Non-small-cell lung cancer is usually treated with surgery, removing the cancerous cells. Further surgeries can be offered to remove larger parts of the lung if it has spread. If surgery is not possible then targeted radiotherapy will be offered.
An increasing number of immunotherapy drugs are being approved for this form of lung cancer.
The more aggressive small-cell lung cancer has usually spread to other parts of the body, making it untreatable. Chemotherapy is usually offered to extend life.
Rates of survival
Survival rates vary by cancer. While 80 per cent of men in their 70s will live for at least five years after a skin cancer diagnosis, this falls to 10 per cent of those with lung cancer, and fewer than five per cent with brain, pancreatic or liver cancer.
The average survival rate after five years is almost 60 per cent for men in their 70s diagnosed with bladder or bowel cancer.
As with all cancers, the earlier it is caught and treatment begun, the higher the rate of survival.
In December, the King chose a doctor who advocates for the use of homoeopathic remedies to lead the medical wing of the Royal Household.
Dr Michael Dixon is a practising GP who has argued that traditional remedies can play an important role in patient care. He now leads the Royal Medical Household, the medical wing of the services which provide assistance to the monarch.

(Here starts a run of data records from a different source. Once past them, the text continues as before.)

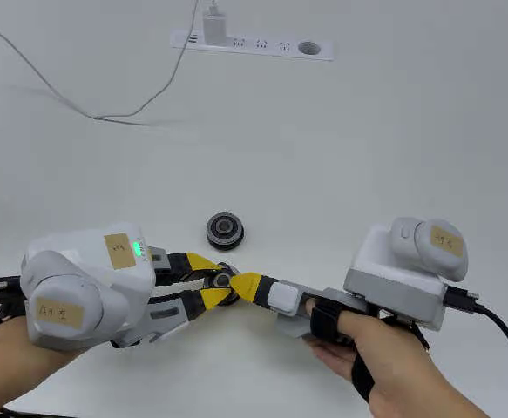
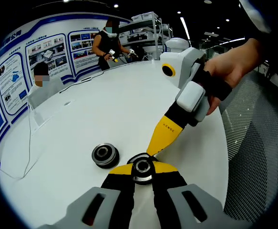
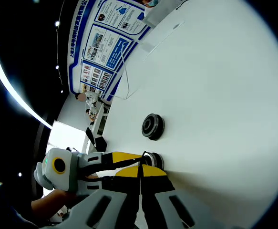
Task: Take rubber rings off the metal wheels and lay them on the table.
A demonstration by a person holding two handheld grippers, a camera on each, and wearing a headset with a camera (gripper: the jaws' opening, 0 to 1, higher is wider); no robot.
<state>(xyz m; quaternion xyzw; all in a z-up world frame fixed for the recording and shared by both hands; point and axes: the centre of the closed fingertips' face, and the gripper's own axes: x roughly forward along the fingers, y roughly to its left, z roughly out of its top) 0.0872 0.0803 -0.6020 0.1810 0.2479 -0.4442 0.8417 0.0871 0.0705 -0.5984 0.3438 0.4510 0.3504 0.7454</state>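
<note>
Two wheels: the free wheel point(image 1: 225, 230) lay on the worktop point(image 1: 367, 157); the held wheel point(image 1: 225, 283) sat clamped in the left gripper point(image 1: 212, 283). The right gripper point(image 1: 245, 286), jaws pressed together, met its ring point(image 2: 139, 156) head-on from the opposite side; whether it had any grip on the ring could not be told.

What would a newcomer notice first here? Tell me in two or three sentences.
The two yellow-tipped grippers meet low in the head view. The left gripper has its jaws shut on a metal wheel, and the right gripper has closed jaws at that wheel's rim. A second wheel lies alone on the white table just beyond.
</note>
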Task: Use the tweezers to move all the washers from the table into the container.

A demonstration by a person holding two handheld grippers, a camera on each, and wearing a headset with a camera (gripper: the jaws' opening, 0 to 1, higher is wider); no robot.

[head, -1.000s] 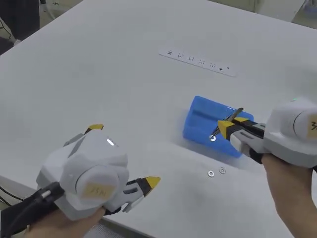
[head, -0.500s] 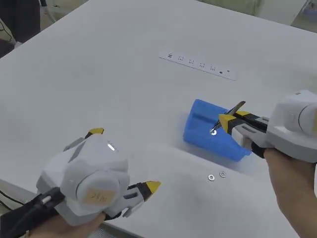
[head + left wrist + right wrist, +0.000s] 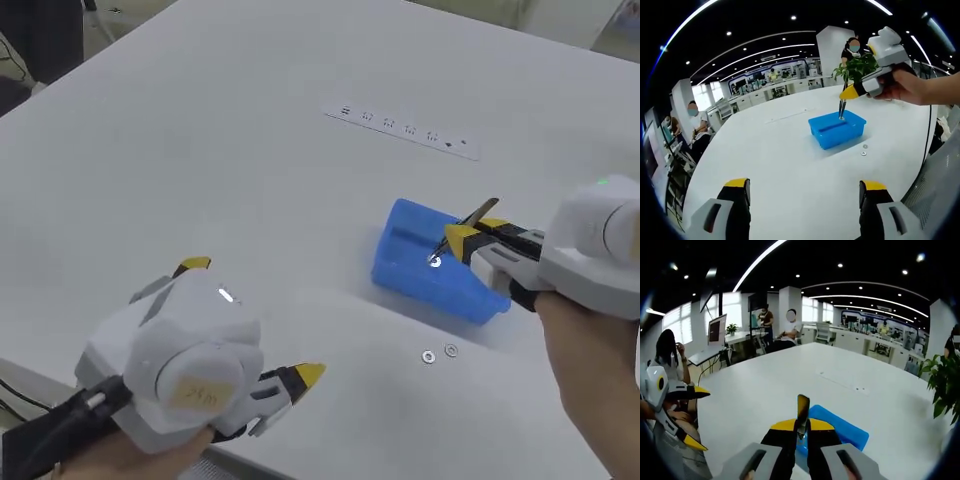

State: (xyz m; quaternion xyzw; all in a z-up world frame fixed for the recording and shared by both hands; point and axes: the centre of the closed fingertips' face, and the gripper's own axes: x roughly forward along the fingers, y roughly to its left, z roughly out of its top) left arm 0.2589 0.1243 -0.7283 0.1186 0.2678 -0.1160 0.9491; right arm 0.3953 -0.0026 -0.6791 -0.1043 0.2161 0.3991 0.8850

The doctor had previously served as medical adviser to the monarch when he was Prince of Wales, when King Charles’ support for the complementary use of homoeopathic medicine alongside other treatments was well-documented.

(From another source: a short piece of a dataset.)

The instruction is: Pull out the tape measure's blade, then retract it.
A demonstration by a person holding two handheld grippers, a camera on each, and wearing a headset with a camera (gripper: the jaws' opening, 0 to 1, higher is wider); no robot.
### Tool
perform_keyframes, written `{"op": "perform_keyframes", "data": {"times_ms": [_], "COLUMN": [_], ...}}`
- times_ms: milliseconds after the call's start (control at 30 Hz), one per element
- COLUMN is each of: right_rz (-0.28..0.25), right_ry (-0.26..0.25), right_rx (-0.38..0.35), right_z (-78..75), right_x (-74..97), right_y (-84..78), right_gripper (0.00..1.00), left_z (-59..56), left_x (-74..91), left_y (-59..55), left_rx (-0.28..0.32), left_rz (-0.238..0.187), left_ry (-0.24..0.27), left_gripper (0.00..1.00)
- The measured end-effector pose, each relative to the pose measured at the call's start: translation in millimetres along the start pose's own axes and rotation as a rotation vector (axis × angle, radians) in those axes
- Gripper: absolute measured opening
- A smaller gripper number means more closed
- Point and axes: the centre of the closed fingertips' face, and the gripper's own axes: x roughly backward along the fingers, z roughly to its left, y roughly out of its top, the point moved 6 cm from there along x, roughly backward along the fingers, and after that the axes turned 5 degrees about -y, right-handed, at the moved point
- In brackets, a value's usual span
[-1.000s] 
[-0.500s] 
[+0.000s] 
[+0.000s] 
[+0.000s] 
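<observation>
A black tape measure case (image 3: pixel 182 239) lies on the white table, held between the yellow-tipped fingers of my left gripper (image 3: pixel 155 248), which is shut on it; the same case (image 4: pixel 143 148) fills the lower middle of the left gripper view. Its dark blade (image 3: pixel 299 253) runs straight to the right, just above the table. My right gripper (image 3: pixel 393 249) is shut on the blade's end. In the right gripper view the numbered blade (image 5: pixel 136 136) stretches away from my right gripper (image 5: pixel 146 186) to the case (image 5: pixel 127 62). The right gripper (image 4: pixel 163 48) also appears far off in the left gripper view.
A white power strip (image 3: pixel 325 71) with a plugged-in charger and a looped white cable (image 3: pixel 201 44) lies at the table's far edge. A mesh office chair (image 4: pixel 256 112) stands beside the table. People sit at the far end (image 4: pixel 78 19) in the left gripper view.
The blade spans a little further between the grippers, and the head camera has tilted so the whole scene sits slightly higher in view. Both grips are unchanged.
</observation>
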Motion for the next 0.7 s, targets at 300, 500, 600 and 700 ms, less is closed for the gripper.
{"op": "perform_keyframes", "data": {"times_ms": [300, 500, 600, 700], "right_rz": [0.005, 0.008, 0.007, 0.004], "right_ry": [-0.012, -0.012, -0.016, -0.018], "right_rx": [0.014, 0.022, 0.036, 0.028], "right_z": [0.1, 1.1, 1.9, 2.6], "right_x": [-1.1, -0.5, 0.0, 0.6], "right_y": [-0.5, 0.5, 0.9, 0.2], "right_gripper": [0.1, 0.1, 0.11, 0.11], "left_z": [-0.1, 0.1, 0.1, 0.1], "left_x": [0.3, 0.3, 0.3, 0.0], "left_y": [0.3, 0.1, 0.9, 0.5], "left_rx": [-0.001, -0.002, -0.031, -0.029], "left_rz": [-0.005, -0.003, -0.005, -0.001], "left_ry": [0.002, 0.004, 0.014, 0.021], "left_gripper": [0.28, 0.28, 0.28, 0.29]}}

Dr Dixon has long advocated for a complementary or “integrative” approach, and in 1999 wrote a paper in which he said that being seen by spiritual healers “may be an effective adjunct for the treatment of chronically ill patients presenting in general practice”.
Where will King convalesce?
The King commenced treatment in London as an outpatient on Monday morning and remained in the capital for the night, the Palace has said.

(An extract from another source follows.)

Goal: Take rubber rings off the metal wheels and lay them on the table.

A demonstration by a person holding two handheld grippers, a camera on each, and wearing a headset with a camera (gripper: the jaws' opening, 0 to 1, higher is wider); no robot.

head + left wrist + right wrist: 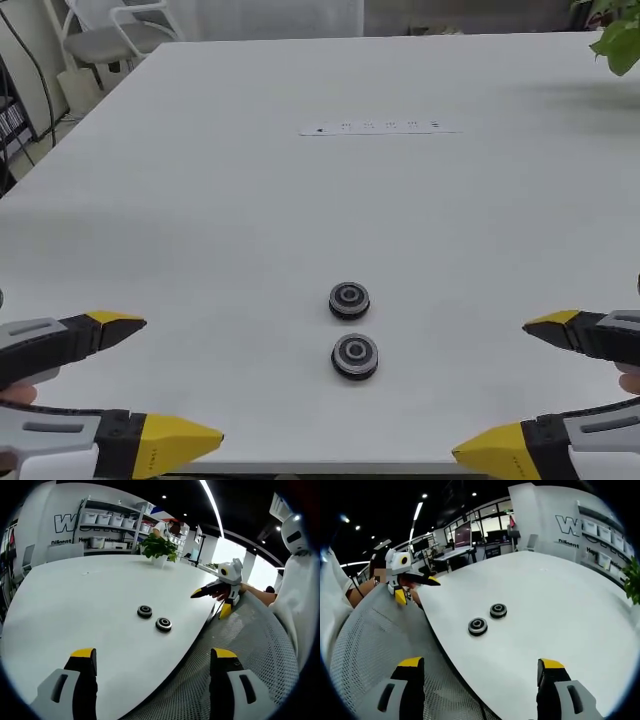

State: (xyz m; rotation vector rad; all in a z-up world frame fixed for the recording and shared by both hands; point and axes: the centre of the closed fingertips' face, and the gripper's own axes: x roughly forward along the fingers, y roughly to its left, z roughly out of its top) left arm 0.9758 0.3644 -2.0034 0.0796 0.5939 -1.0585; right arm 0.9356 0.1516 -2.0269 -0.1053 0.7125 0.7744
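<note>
In the head view the left gripper [183,380] is cut off by the left and bottom edges, and the right gripper [488,391] by the right and bottom edges. The marks on the white strip [380,127] lying on the bench [200,200] are too small to read. The top right corner cuts off a plant [618,35], and the top edge cuts off a chair [115,35].

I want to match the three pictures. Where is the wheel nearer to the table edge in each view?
Head view: nearer wheel, low centre, below the other wheel.
Left gripper view: centre, right of the other wheel.
Right gripper view: centre, left of the other wheel.
Shared landmark: the potted plant.
</note>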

It is expected that he will continue to receive treatment in London and therefore, the majority of the monarch’s time will likely be spent in Clarence House, his neighbouring home to Buckingham Palace.
During corrective treatment for an enlarged prostate, he was treated at the private London Clinic based in Marylebone, central London, but it is not known where he will be receiving his outpatient treatment for this diagnosis.
Depending on where he would like to convalesce following his treatment, he may choose to travel the two-hour drive to his beloved private home in Highgrove, Gloucestershire.
The King returned to London from his Sandringham estate in Norfolk where he spent the weekend, having chosen to recover there following his corrective surgery.
He had been pictured waving and smiling as he made the short walk to attend St Mary Magdalene Church church on Sunday with the Queen.
The royal couple are known to prefer spending time at their family residence in Highgrove, so it may be the case that he chooses to convalesce quietly there, rather than in the busy capital.
It is unlikely that he would choose Balmoral, the Royal Scottish estate, to recuperate but he may decide to visit Windsor Castle, where he would be closer to the Prince of Wales and his three grandchildren.
It is where the Princess of Wales, who was last seen in public at church in Sandringham on Christmas Day, is recovering from major abdominal surgery, surrounded by familiar home surroundings and her children, who all attend school near the Windsor estate.
Wherever the King decides to recover, it is unlikely that the public will see him out and about as he has postponed all his public appearances and engagements while he undergoes treatment for the cancer diagnosis.
Previously, the King had a non-cancerous growth removed from the bridge of his nose in a minor, routine procedure and in 2003 had a hernia operation at the private King Edward VII’s Hospital in London.
The hospital in Marylebone has treated members of the Royal family for generations, including the late Queen Elizabeth II and the late Duke of Edinburgh, Prince Philip.
The Duchess of York, recently underwent a single mastectomy and breast reconstruction surgery at King Edward VII following a breast cancer diagnosis in 2023.